• [TO DO]
Gather each line of the records where "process" appears.

• [EXTRACTED MATERIAL]
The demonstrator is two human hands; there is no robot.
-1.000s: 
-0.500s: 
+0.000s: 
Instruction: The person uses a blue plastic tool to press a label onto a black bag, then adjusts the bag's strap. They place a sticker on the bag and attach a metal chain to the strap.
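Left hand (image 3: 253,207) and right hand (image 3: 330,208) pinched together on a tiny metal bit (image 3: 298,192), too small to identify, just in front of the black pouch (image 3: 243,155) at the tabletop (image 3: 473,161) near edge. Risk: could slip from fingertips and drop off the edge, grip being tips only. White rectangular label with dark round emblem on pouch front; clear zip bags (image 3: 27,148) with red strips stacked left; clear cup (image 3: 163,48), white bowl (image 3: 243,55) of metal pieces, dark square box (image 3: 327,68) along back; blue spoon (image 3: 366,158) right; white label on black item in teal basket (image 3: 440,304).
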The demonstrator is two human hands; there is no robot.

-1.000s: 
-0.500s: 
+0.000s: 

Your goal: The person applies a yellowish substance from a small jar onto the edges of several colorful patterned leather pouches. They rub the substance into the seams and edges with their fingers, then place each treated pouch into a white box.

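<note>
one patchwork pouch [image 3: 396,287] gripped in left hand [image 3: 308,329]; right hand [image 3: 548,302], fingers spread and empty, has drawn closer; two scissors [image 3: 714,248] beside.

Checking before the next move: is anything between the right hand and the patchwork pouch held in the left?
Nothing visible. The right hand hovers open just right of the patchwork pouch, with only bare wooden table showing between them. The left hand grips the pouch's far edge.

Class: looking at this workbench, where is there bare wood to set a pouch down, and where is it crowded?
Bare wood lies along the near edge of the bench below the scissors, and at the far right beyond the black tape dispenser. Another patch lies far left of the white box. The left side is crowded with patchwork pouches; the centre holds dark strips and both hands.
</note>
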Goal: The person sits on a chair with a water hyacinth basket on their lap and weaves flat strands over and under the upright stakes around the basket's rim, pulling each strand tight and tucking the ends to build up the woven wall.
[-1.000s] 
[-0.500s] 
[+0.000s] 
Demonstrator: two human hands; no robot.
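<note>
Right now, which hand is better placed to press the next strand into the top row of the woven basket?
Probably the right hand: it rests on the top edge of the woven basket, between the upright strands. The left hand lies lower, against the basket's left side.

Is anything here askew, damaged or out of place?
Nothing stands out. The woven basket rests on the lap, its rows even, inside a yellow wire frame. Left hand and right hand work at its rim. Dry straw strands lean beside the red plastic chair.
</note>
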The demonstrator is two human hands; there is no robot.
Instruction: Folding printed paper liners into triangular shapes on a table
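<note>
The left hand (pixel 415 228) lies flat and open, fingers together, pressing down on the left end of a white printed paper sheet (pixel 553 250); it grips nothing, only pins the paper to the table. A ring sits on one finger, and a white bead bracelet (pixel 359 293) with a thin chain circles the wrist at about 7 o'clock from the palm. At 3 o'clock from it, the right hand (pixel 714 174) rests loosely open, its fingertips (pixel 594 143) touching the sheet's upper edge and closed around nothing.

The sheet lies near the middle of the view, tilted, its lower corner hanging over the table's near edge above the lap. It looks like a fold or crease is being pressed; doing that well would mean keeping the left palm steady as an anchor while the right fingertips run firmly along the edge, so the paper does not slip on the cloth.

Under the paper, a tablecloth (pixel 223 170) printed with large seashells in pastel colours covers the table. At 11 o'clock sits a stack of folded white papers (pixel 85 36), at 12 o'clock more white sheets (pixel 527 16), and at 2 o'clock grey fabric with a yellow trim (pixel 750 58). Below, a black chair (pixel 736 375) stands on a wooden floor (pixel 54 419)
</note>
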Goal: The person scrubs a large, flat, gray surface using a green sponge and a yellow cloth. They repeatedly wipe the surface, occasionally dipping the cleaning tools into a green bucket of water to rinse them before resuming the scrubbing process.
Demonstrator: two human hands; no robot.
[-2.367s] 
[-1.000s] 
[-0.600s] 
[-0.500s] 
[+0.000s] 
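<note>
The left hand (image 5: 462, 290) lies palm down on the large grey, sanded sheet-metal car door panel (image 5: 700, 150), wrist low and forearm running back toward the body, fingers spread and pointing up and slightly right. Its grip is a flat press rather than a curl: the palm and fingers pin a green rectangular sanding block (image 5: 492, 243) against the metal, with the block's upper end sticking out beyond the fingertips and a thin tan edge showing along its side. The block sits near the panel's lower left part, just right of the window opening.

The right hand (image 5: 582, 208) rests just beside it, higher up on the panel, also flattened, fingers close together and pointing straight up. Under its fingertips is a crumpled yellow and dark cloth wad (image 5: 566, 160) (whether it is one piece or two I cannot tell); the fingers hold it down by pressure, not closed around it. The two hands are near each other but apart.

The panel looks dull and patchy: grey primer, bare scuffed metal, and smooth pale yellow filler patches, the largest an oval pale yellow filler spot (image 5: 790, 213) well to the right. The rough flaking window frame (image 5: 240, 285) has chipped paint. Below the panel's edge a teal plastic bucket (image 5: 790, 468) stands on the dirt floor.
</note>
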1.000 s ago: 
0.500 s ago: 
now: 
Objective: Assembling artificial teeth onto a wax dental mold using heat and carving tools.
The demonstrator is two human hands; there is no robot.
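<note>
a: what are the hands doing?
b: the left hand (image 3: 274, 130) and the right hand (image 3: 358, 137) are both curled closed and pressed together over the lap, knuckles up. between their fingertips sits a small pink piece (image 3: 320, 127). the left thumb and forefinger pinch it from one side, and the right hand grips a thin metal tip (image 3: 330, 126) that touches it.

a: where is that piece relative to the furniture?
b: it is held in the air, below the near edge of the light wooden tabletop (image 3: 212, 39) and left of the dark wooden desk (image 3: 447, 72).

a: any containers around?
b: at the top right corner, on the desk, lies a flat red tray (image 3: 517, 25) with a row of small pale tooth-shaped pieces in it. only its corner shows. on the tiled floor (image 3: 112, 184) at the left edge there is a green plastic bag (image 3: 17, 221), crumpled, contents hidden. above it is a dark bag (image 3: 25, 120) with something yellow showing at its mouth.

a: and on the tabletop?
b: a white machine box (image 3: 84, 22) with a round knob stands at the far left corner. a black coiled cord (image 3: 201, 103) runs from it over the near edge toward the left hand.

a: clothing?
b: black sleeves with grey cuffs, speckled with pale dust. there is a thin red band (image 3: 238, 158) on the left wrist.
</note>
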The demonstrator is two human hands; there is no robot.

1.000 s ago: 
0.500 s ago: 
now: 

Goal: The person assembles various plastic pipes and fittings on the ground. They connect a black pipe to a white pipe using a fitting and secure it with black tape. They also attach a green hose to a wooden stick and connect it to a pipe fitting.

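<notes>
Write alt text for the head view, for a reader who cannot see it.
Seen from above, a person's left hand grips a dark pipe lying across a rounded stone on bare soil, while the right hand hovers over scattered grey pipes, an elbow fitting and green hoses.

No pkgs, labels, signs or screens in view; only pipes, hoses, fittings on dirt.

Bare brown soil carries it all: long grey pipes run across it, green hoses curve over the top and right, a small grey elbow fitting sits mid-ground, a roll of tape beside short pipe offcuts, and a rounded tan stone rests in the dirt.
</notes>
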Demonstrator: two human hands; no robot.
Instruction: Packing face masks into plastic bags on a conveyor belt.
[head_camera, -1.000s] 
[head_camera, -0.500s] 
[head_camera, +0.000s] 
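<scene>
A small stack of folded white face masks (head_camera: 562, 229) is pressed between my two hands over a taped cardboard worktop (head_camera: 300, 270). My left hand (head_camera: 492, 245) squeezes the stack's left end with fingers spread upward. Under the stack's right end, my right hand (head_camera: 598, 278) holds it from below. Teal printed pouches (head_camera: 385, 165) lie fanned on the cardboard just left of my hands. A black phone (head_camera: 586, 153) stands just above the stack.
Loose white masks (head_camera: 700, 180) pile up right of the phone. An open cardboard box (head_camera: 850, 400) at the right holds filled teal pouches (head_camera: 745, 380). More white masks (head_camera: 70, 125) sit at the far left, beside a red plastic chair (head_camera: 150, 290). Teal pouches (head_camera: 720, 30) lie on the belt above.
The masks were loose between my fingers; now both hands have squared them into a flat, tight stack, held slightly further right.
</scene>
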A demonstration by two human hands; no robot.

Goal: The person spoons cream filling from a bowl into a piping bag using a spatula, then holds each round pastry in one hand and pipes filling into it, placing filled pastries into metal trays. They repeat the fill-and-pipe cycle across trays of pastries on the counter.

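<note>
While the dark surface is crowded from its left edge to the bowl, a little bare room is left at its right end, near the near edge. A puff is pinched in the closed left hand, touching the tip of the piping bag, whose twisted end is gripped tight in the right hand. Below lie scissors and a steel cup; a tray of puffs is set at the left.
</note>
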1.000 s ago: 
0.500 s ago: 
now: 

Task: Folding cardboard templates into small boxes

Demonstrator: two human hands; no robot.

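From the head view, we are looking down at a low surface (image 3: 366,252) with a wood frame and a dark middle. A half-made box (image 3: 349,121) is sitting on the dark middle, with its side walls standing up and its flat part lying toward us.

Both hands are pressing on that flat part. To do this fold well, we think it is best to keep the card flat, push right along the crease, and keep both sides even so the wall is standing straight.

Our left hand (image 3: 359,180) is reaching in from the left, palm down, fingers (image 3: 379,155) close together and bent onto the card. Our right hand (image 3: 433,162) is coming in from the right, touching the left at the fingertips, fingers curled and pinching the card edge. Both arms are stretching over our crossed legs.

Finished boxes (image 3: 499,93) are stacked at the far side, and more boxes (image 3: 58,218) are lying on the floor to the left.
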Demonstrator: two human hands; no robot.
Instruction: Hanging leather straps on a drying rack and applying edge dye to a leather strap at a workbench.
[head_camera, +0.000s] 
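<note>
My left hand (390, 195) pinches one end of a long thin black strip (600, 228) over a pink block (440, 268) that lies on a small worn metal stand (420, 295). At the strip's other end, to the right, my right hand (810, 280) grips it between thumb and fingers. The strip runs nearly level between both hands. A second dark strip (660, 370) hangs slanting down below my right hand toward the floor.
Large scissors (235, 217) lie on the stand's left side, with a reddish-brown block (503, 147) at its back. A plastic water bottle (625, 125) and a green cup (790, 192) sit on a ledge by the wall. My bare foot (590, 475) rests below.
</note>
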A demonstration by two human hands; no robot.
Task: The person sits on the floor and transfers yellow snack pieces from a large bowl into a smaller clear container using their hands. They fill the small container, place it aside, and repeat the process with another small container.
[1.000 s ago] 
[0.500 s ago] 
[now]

• [RESULT OF THIS TASK]
Goal: The person scrubs a large, flat, gray surface using a green sponge and a yellow cloth. They repeatedly wipe the surface, occasionally dipping the cleaning tools into a green bucket of water to rinse them before resuming the scrubbing process.
Task: The person sits on the floor and transfers yellow snack pieces from a large bowl into a smaller clear container using their hands. They fill the small container, place it aside, and repeat the process with another small container.

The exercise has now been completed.